Подействовало. Она положила хлеб на полку, села к столу и всхлипнула, спрятав лицо в ладонях. Сел и я. Обождал немного и снова проговорил, совсем тихо:

— Нора…

Она притворилась, что не слышит.

— Скажи только, чем я могу тебе помочь, и я все сделаю…

Она подняла на меня заплаканные глаза.

— Ты мне помочь не можешь. Ты, комсомолец, который не стыдится разъезжать с мешком…

Кожа у меня толстая, и я не принял оскорбления всерьез: слишком уж расстроенной была Нора. Можно было, конечно, напомнить, что она вот только что ела мой хлеб и творог, и кусок вовсе не застревал у нее в горле. Но после таких слов мне, вероятнее всего, пришлось бы уйти из этой комнаты навсегда. Так что я лишь вздохнул и, не теряя самообладания, ответил:

— Жить всем надо.

— Всем? — Нора глянула на меня так, что мне, честное слово, сделалось жутковато. — Нет! Не всем! Может, и им тоже надо жить — всей той нечисти, что засела в лесу, и их подручным, что каждый день ухмыляются тебе в лицо? Нет! Им не надо жить! Будь я мужчиной, будь у меня винтовка… Ненавижу, ненавижу!..

Я не сомневался, что Нора выступила бы вместе с мужчинами, с винтовкой в руках, против той нечисти, которую я и сам ненавидел не меньше, чем она. Я в это верил, и потому ее слова прозвучали словно пощечина. Жаль только, что даже Норе нельзя было рассказать обо всем. Борются ведь не только с винтовкой в руках.

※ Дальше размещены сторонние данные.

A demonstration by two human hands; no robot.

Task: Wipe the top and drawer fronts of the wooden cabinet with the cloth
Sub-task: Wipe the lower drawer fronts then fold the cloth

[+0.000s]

За окном стемнело, мы в комнате молчали. Тут-то и настало, наверное, время пошарить на самом дне рюкзака и достать припасенный для нее подарок.

Но я не успел: Нора подняла голову.

— Слушай, — проговорила она медленно, словно размышляя вслух, — остаться у меня на ночь тебе нельзя. Меня тут и так едят без соли. Если бы ты хоть пришел, никем не замеченный… Ты же знал, где ключ.

Слова эти были для меня, как удар обухом. Я встал.

— Выходит, я для твоих соседей — щепотка соли, а ты хочешь, чтобы на завтрак у них было пресное блюдо — одна ты, без меня. А может, ты и мне по вкусу? — тут я попытался улыбнуться. — Ну, какая разница, вошел я у всех на виду или прокрался бы так, что никто не заметил?